LTV Ethiopia
- Country: Ethiopia
- Network: Television network

Programming
- Picture format: 1080p (HDTV) & 576i (SDTV), 16:9)

Ownership
- Owner: Gemechis Buba

History
- Launched: January 2017; 8 years ago

Links
- Website: https://ltvethiopia.tv/

= LTV Ethiopia =

Ethiopian television channel

LTV Ethiopia is an Ethiopian satellite television channel owned and started by Gemechis Buba.

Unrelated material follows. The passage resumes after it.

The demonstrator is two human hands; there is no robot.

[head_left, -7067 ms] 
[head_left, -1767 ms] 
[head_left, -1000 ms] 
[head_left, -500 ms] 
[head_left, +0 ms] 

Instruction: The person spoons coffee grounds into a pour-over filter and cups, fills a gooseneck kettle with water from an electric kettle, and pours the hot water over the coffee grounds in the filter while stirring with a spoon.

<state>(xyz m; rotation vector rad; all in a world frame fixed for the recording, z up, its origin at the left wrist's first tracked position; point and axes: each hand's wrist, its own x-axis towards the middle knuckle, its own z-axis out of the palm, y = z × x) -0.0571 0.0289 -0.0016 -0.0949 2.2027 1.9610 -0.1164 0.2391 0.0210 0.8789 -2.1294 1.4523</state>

It was created for the purpose of spreading the Ethiopian culture to the world through its programming and to fill the lack of private channels in Ethiopia.

==History==
LTV Ethiopia was launched in June 2016. After several months of test broadcasting, regular programming commenced in the spring of 2017. Soon after launching, LTV was named as one of the four channels implicated by the Ethiopian Broadcasting Authority for operating in the country without any proper local license.

== Programming ==
- LTV Show - Interviews of prominent Ethiopians
- Made in Ethiopia - showcasing the best in Ethiopian creation
- LTV News - New Program focused on the current events
- Ethio Planet - Documentary style nature program
- Niud
- Let's go with Meti - travel program hosted by Meti
- Lebamoch
- Diplomacy
- Wedefit

==Ownership==
LTV Ethiopia is a US-based company owned by Dr. Gemechis Buba.